For days I stared at both my muslin sample and the first sample that had arrived from the workshop. You’d think that someone who balances her company books could have predicted that a garment made up of over five (carved up) meters of 800gsm fabric would be heavier than a tank. It turned out that clothing density played a huge part in determining comfort. A long coat weighing 4kg feels almost normal. A short coat weighing 4kg is like a baby hanging on your neck. I may be a self-taught designer who did not go to fashion school but even I know that most people would not tolerate that sort of discomfort, no matter their penchant for masochism.

Having dismissed the first sample, I embarked on a mission to shed weight. Upon making a lighter second sample, it was revealed that the interfacings we used were wrong. I wanted the Earhart to hug the body like a firm pillow, soft yet supportive. Instead – due to the tough interfacing – it felt like an unwelcome embrace from a distant aunt, ie. too firm and exhausting to deal with.

Finding the right interfacing to attain the desired stability and stiffness is contingent on experience, and luck. Sometimes you can gauge immediately what material, weight and thickness of interfacing is required for a specific fabric. Sometimes you have to test different types on a small piece of fabric. Sometimes you find out that even after testing on small swatches, it can all still go horribly wrong when all the pieces are put together.

Yet there I was insisting on getting this coat made, despite the difficulty I was facing. Without suffering I felt that I wasn’t making anything worthy of existence. Only in pain can I discover myself. I wonder whom I have to thank for this, my Catholic tiger mom, or my Catholic school upbringing.
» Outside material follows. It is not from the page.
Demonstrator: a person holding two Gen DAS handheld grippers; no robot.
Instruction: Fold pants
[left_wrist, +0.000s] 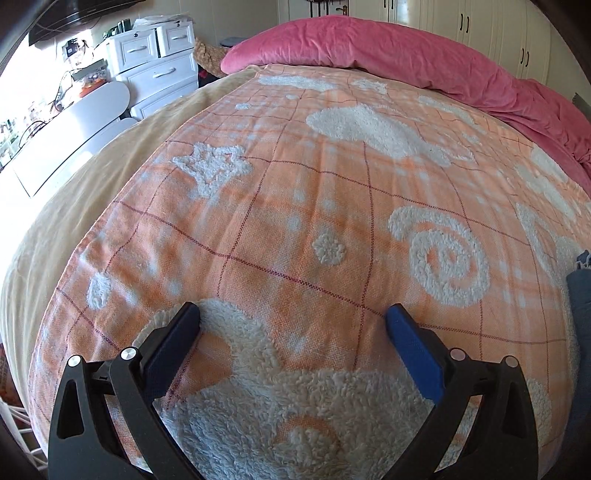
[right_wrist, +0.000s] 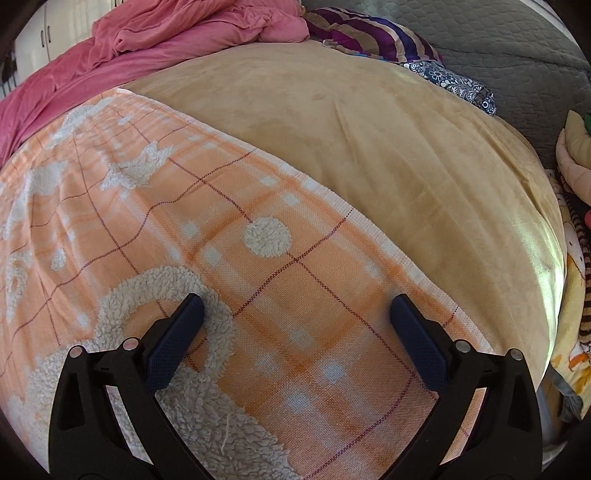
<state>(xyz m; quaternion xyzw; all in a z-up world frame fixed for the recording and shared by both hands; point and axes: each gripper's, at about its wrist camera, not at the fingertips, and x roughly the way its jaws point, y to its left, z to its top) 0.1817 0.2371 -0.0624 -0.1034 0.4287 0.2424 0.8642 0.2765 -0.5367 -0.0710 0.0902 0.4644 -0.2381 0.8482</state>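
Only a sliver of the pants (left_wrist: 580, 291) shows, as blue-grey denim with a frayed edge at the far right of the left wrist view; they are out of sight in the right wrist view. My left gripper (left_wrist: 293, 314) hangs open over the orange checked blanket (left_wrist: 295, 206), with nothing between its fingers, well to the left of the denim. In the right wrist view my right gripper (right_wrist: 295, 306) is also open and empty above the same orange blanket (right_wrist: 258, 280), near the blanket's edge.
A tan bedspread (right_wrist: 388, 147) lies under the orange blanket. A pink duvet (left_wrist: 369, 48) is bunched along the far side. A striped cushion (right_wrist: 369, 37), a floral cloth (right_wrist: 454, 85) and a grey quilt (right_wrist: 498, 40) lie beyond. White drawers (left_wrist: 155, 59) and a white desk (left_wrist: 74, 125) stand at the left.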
One would be lucky if a mistake occurs on the edge of a sleeve or a collar on a conventional garment. In the case of the Earhart however, using the wrong interfacing called for a massively laborious alteration. Any one who has made a garment dislikes unpicking stitches. Considering the extent to which we had to unpick, recut, resew, re-iron, I made the call to produce a third sample to spare the technicians another round of thankless tasks, while secretly grateful that there’s no investor I had to answer to.

When there is noone who will say no to you, you are solely responsible for your own decisions. It might sound like a feel-good phrase straight out of a chicken soup book, but frankly it has caused many a sleepless night.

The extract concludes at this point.